This is the second part of a series titled “The Good, The Bad, and The Ugly” in which I analyze three different sets of student use of AI in project-based learning.
We are analyzing student interactions with Large Language Models on a holistic basis to create broad-based definitions and expectations of how we might like our students to communicate with an LLM. Think of these analyses as an effort to map the concept of responsible and effective use. Using an LLM means engaging in a conversation, not submitting a one-off request. We need to use principles of good writing and communication to teach effective use to our students.

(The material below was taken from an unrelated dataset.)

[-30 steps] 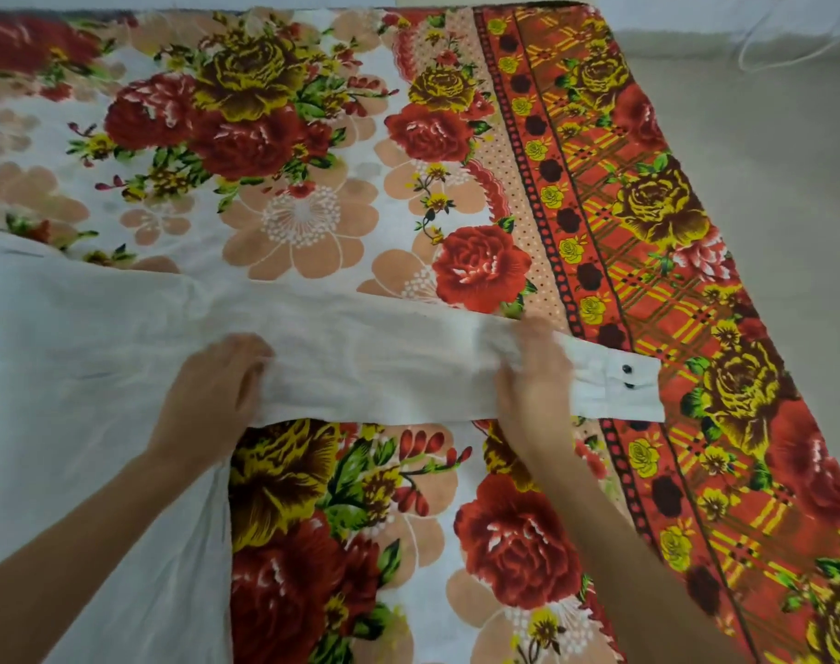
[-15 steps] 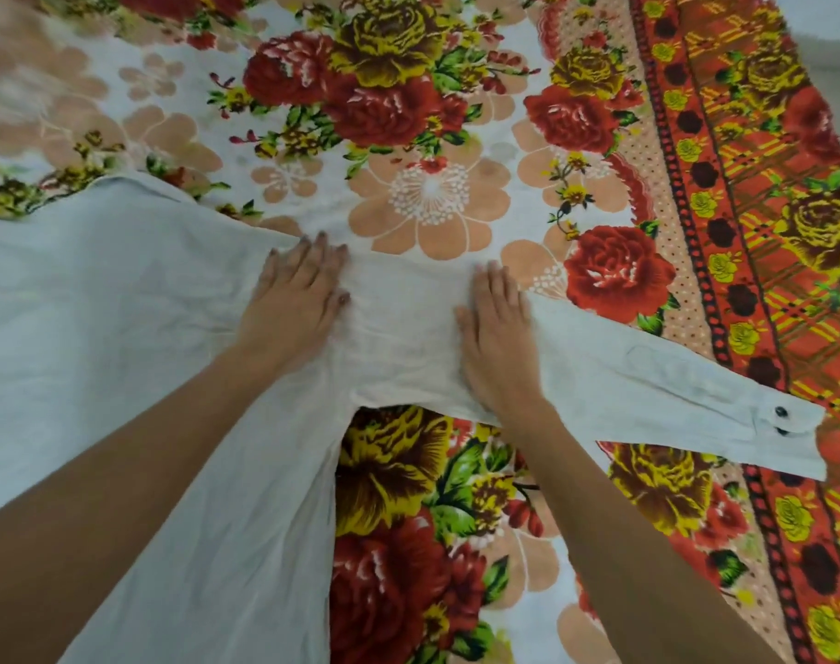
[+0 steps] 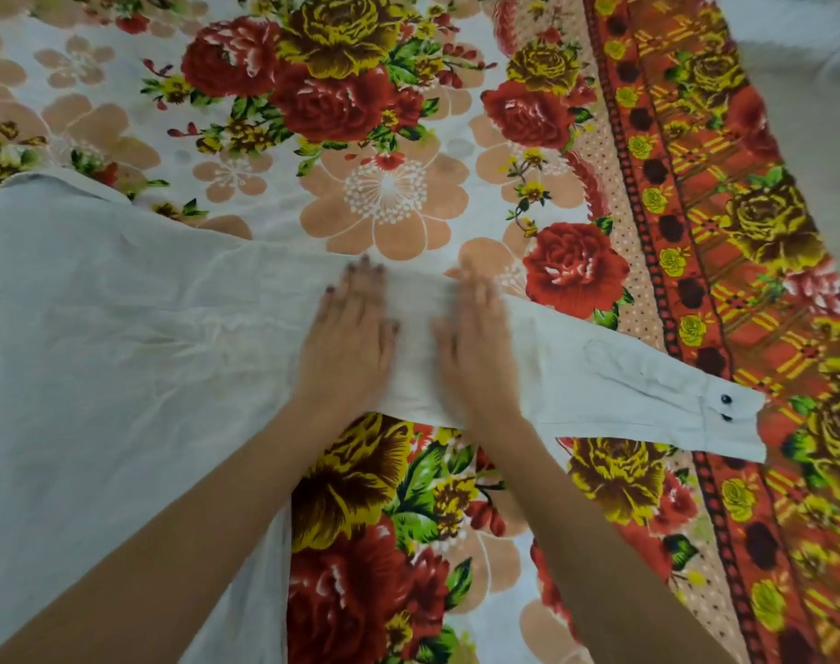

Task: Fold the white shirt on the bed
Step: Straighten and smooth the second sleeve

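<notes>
The white shirt (image 3: 121,357) lies spread flat over the left half of the bed, its body running off the left and bottom edges of the view. One long sleeve (image 3: 600,376) stretches out to the right and ends in a cuff (image 3: 729,424) with two dark buttons. My left hand (image 3: 348,337) rests palm down, fingers apart, on the sleeve near the armpit. My right hand (image 3: 475,347) lies flat on the sleeve just to its right, slightly blurred. Neither hand grips the cloth.
The bed wears a floral sheet (image 3: 384,184) with red and yellow roses and an orange patterned border (image 3: 696,232) along its right side. Pale floor (image 3: 820,112) shows beyond the right edge of the bed.
Both hands have come closer together on the sleeve, the left one sliding right from the shoulder area. The view has shifted so the cuff sits further right.
</notes>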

So, we treat the LLM transcript like a piece of text that is worthy of analysis, just like any other, and apply our understanding of writing and communication to the dialogue between user and AI.
Remember, words are always words, whether they are being written by a robot or a human. If you can annotate and analyze a scientific article or a Hemingway short story, then you can annotate and analyze a chat transcript. You just have to come at it differently.
Context
In the engagements you will see below, my students aimed to use ChatGPT as a brainstorm partner in a project-based learning exercise. I taught my students how to communicate effectively with Large Language Models, then gave them a practice run using ChatGPT as a brainstorm partner for a personal “bucket list” goal. They shared those interactions with me, and I provided written feedback.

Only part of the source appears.